Bariatric Times. 2009;6(12):20–22

Abstract
Reducing the risk of surgical site infection in the bariatric patient population requires a thoughtful evidence-based approach. An important component of this strategy is to reducing the microbial burden on the skin prior to surgical incision, which can be accomplished using “a step-wise” layer process involving a chlorhexidine gluconate formulation for both preadmission and perioperative skin antisepsis.

As healthcare practitioners providing care for bariatric patients, we are acutely aware that surgical procedures present a unique set of clinical considerations in this patient population. For any patient, it is important to minimize the risk of healthcare-associated infection (HAI) to avoid increased hospital length of stay and costs for additional care. Significantly increased risk of morbidity in the bariatric population means that clinicians should take extra care to avoid infections in these patients, which could send them to the intensive care unit (ICU), resulting in poor clinical outcomes.

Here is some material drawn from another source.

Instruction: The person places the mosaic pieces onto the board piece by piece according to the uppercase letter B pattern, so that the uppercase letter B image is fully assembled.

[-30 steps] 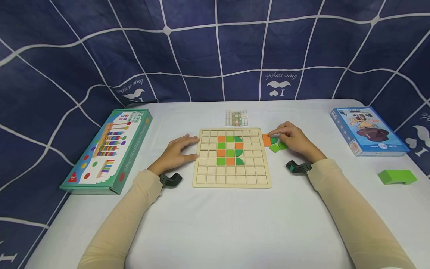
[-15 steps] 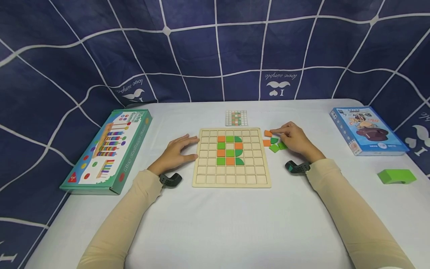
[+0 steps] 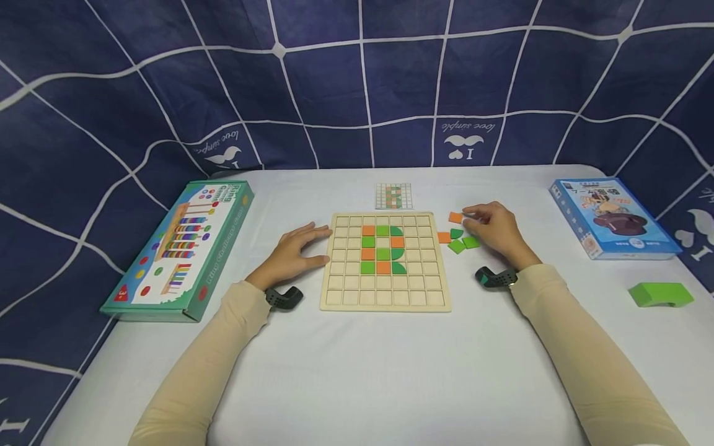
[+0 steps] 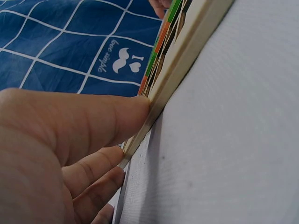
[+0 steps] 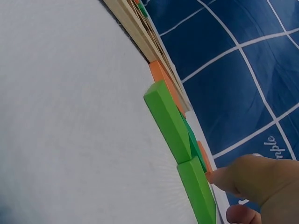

Standard Approaches to Infection Prevention
Two key approaches to preventing infections include appropriate antimicrobial prophylaxis and implementation of a glucose control regimen. The goal of antibiotic administration should be to achieve maximal tissue concentration at the time of incision, which last throughout the surgical procedure. Obesity can complicate these efforts, however, as this condition is associated with alterations in fluid volume distribution and total body clearance.Specifically, antimicrobial tissue concentrations may be suboptimal at the time of surgery due in part to body composition, regional blood flow, affinity of the prophylactic agent for plasma proteins, and drug distribution within selected tissue compartments.[1]

In terms of glucose control, it has become widely accepted that surgical patients with blood glucose levels greater than 150mg/dL elevated blood sugars are at increased risk of infection following surgery.[2] Therefore, glycemic control protocols have been implemented, especially during the preadmission and perioperative period as an interventional strategy to improve patient outcomes. In the bariatric patient population, practitioners often embrace tight glucose control regimens since glucose normalization in many patients may be resistant to the standard glycemic protocols.[3] It should be noted, however, that universal acceptance of tight perioperative glucose control as a pathway to reduce morbidity and mortality in the surgical patient has come under recent challenge. Several independent investigators have suggested that implementation of an intensive insulin regimen may not significantly decrease patient morbidity but in fact may elevate the risk of hypoglycemia, increasing mortality in surgical and critically ill patient populations.[4–6] It is important to realize that there are no “silver bullets” for reducing the risk of surgical site infections, and the path to improved patient outcomes rarely follows a straight line.

Maximizing Skin Antisepsis: A Step-Wise Strategy
While antibiotic prophylaxis and other measures such as glycemic control are important in reducing the risk of infection, it is still vital to adhere to proper skin preparation practices in order to reduce the microbial burden on the patient’s skin prior to surgery. It is especially challenging to maximize skin antisepsis in this patient population because the physiology of their skin presents technical difficulties and increased potential for skin-dwelling micro-organisms, which may play a role in postoperative surgical site infection. Redundant skin folds in the bariatric patient create overlap and crevices, such as on the stomach, chest, or groin areas, making it difficult to achieve maximum skin antisepsis. In addition, routine activities tend to be labor-intensive in heavier patients, who tend to sweat profusely, producing excessive oily secretions on the skin, which in turn provides an excellent substrate for bacterial growth.
Because of these challenging conditions in the patient with high body mass index (BMI), a step-wise approach to maintaining maximal antiseptic activity is highly recommended for the bariatric patient. The approach involves a “layered antiseptic strategy,” in which the skin is exposed to an appropriate antiseptic challenge prior to hospitalization and again within the perioperative interval.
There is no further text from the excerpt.